The thing is he’s actually got some decent ingredients to start with. Hiding in witness protection in continental Europe, Gio and his family have set up shop in the Normandy countryside and begun the task of trying to fit in; a task not helped by all the neighbors judging them for being too American while they frequently judge everyone else for not being American enough. It’s the basis for what could be some decent satirical comment—counterpointing the way Europeans view Americans and vice versa—and early on it looks like that’s the kind of movie Besson is actually interested in making. But just as quickly as it is brought up, it is let go in order to move on to safer ground like the way Gio resorts to street violence whenever he’s interrupted or treated with what he views as disrespect. It’s hard to tell whether Besson and co-writer Michael Caleo (loosely adapting Tonino Benacquista’s novel “Malavita”) were unsure of how a subtle satire on perception of America would play and opted for broad almost-comedy instead, or if they just picked the crap that stuck to the wall the best, forgetting that it’s still crap regardless of wall-sticking abilities.
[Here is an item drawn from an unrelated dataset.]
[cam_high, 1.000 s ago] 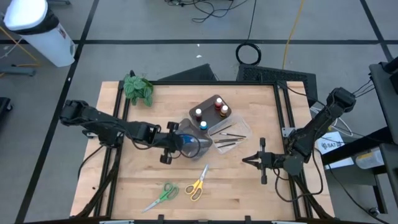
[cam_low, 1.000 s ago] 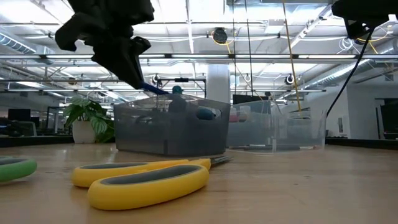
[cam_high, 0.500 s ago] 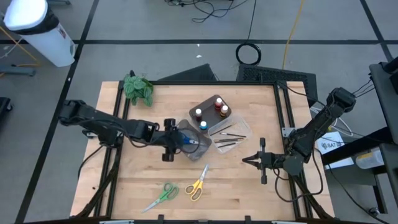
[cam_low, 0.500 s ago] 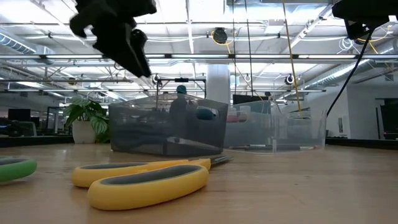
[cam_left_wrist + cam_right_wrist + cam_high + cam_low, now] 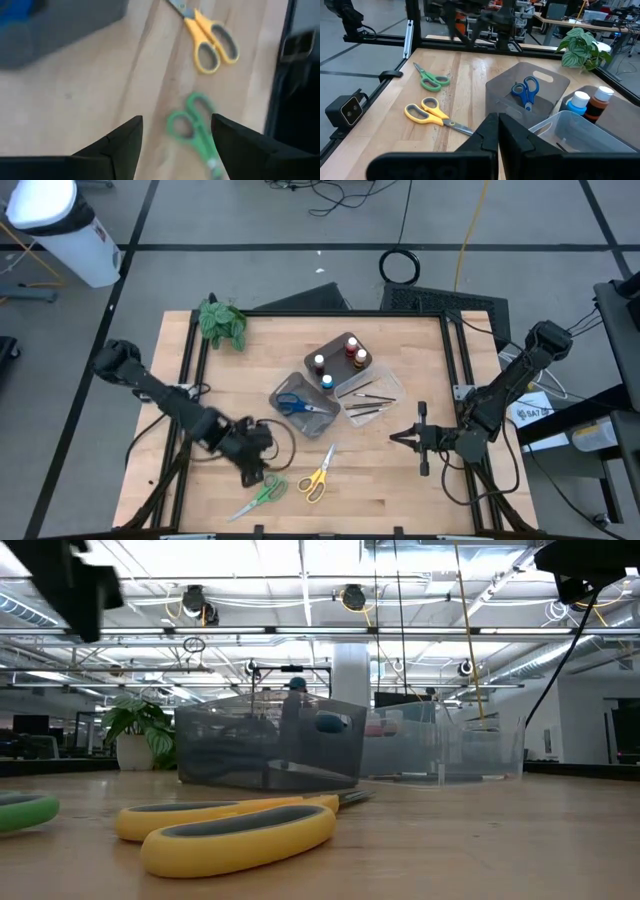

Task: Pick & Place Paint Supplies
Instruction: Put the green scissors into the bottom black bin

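Blue-handled scissors (image 5: 297,404) lie flat inside the grey tray (image 5: 322,423) at mid-table, also seen in the right wrist view (image 5: 526,91). Green scissors (image 5: 260,492) and yellow scissors (image 5: 318,477) lie flat on the wood near the front edge. My left gripper (image 5: 256,470) hovers open above the green scissors (image 5: 193,129), touching nothing. Small paint bottles (image 5: 338,358) stand in a dark tray. Thin brushes (image 5: 362,400) lie in the clear tray. My right gripper (image 5: 393,437) waits shut at the right, its fingers (image 5: 490,131) holding nothing.
A green leafy plant (image 5: 221,321) stands at the far left corner. The black table frame (image 5: 190,370) runs along both sides. Bare wood lies between the trays and the front edge, and to the left of the grey tray.
My left gripper has opened over the grey tray and let go of the blue scissors, which now lie in the tray. It has then swung toward the table's near left, ending above the green scissors.
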`<action>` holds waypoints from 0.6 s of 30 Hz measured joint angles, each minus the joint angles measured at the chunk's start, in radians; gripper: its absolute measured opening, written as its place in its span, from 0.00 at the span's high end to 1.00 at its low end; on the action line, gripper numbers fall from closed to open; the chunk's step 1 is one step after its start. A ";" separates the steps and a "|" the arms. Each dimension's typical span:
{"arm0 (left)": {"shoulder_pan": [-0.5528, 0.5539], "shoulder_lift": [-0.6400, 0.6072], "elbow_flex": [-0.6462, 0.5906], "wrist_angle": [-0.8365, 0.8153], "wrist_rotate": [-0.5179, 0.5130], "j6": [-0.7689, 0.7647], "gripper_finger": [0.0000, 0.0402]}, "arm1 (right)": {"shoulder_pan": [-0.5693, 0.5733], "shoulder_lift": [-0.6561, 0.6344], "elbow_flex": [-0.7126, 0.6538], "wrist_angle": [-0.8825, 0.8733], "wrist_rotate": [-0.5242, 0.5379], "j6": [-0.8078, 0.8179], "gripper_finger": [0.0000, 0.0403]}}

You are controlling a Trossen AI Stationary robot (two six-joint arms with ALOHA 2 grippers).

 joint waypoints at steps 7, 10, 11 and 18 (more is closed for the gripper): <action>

Besson himself has lost none of his visual chops over the years and most of the bits that do work—and there are quite a number that do—are down to the tight visual style he has perfected with cinematographer Thierry Arbogast and editor Julien Rey. But he’s hamstringed by the fact that “The Family” isn’t much of one, with the characters quickly splitting up and rarely crossing paths as they bring their cosa nostra sensibility to the banal problems of everyday life in the way that was much funnier in “My Blue Heaven” and probably any other comedy dealing with witness protection: all Belle wants is a nice boyfriend to make her forget why she’s in Europe in the first place, all mother Maggie (a wasted Michelle Pfeiffer) wants to is to lay low and forget what they did in America, and all Gio wants is to be able to get a drink of clear water out of his kitchen sink. None of these desperate paths ever cross each other; you can be forgiven for forgetting Pfeiffer is even in the film, revealing the underlying lack of structure undoing so much of Besson’s hard work.
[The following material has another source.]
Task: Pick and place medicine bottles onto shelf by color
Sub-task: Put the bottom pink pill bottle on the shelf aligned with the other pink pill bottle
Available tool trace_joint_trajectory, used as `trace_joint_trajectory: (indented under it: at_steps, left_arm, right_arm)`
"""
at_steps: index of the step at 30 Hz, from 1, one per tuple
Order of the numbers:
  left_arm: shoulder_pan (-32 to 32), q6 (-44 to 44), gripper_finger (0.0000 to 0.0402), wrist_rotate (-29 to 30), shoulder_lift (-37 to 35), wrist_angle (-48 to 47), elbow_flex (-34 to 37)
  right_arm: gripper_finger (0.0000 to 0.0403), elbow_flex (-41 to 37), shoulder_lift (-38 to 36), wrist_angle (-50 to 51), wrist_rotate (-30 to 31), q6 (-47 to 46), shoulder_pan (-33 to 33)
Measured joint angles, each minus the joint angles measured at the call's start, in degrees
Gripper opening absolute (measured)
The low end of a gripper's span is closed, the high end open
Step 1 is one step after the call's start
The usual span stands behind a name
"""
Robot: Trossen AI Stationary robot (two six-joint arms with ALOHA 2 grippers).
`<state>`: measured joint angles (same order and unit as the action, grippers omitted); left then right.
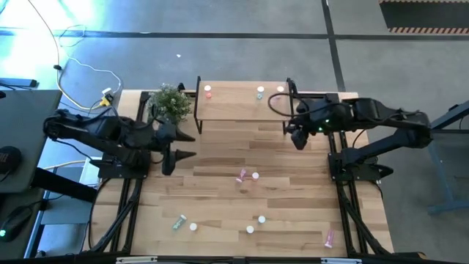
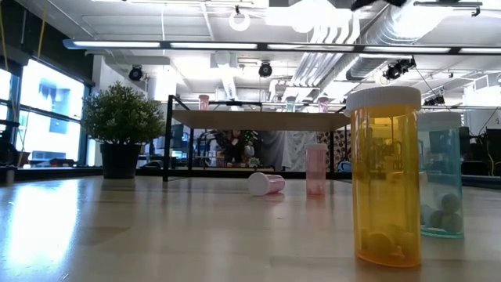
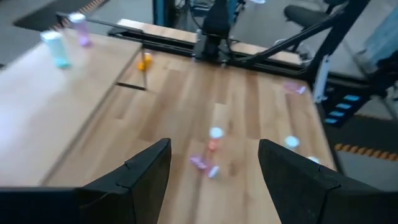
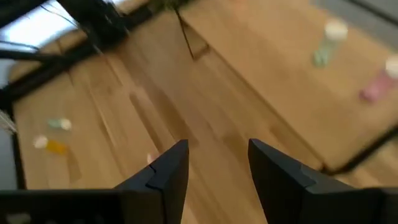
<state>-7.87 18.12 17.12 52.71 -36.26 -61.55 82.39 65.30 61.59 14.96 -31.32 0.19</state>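
Note:
The light-wood shelf [image 1: 242, 106] stands at the table's far edge. On it stand a reddish bottle [image 1: 207, 92], a pale green one [image 1: 260, 92] and a pink one [image 1: 281, 90]. Several bottles lie or stand on the table: a pink one on its side [image 1: 242, 174], a green one [image 1: 179, 221] and a pink one [image 1: 329, 237]. In the low view an orange bottle [image 2: 385, 180] and a teal one [image 2: 442, 176] stand close to the camera. My left gripper [image 1: 189, 145] is open and empty above the table's left. My right gripper [image 1: 298, 141] is open and empty by the shelf's right end.
A potted plant [image 1: 170, 103] stands at the shelf's left end. The shelf's black legs [image 1: 198, 110] stand on the table. Loose white-capped bottles [image 1: 261, 218] lie near the table's near edge. Bare wood lies between the two grippers.

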Motion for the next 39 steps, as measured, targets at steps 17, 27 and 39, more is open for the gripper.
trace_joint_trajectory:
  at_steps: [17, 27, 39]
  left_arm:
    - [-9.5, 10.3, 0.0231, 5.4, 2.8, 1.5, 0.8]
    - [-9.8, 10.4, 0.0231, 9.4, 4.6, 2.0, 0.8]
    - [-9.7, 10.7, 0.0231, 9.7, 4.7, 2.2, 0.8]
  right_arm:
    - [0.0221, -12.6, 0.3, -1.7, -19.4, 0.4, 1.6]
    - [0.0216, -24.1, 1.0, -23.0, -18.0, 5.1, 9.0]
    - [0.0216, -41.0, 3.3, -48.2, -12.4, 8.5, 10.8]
Gio spends more time wrangling with his FBI handler (Jones) than he does actually communicating with his family (distancing him and us from any sort of narrative tension along the way), which Besson tries to fix by reminding us of hitmen still out looking for them all. But by the time they track the family down to Normandy and arrive to bring them back for some good old fashioned mafia justice, the story has already moved on and so have we. No one can seem to sit still long enough to decide what “The Family” should be about or even seem to differentiate between the good ideas (Gio asked by the town film club to provide insight into the real world behind “Goodfellas”) and the bad ones (Belle threatening to kill herself when her college boyfriend won’t commit). By the time the bad guys and the worse guys actually start shooting at each other, it’s hard to care why.

Like a mediocre Balzac novel (yeah, they exist), the skill and style of the storyteller can cover up most of “The Family’s” pitfalls, but not the big one waiting in the road for the next unsuspecting passenger to come along. Nothing in the film ever really connects together, leaving us with little to show for our time but disparate, well-produced sequences flying away from each other like a handful of sand thrown into wind.